Spurious rumors, small substantiating facts, incontrovertible evidence, and finally, undeniable conclusions. We’re now at the undeniable conclusions stage. The buildup has been slow, but steady, the dots, sometimes slow to connect, are now doing so, and the only question remains how many more sets of eyes will be opened before the inevitable happens?

Obviously, anyone who writes, talks, or communicates about these matters does so in the hopes that it will prompt even one more person to wake up and take measures to protect themselves and their own. Those who choose the blissful elixir of ignorance have no one to blame but the guy in the mirror. Many have written me saying they missed the boat and as such are not going to bother trying because it’ll all work out somehow. I literally weep for those of you who think that any of these people have your best interests at heart when they create and implement policy. If you aren’t concerned for the future of your children, grandchildren, and the health of this nation, please depart from us. Go read the sports page or the funnies. Seriously. This material is not for the faint of heart or mind or those who lack courage.

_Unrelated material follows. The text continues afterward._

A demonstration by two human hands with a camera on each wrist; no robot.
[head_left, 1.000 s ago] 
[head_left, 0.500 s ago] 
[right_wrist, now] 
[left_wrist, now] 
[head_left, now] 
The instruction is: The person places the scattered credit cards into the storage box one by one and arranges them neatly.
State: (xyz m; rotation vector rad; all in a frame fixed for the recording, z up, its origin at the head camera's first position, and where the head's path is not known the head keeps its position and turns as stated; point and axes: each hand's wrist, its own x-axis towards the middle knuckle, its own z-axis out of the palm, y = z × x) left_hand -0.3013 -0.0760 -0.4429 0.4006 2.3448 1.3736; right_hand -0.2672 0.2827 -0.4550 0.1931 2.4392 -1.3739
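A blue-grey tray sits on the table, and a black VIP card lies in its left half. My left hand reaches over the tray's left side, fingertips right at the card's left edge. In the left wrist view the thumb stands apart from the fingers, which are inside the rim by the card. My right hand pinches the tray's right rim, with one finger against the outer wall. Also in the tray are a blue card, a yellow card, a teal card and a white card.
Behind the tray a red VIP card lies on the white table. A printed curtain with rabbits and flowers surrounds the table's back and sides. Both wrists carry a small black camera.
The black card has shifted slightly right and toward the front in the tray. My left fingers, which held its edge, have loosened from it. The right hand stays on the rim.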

Never before in American history have we seen such a pitiful, pathetic, and anemic response to challenges and trials. We are truly a society of wimps. Spiritual wimps, devoid of any courage and conviction when it comes to speaking the truth, and milquetoast coelenterates for failing to look past our own materialism to accept the common truth that what we have been doing is simply not sustainable. You and me both. Let’s dig into the undeniable conclusions, shall we?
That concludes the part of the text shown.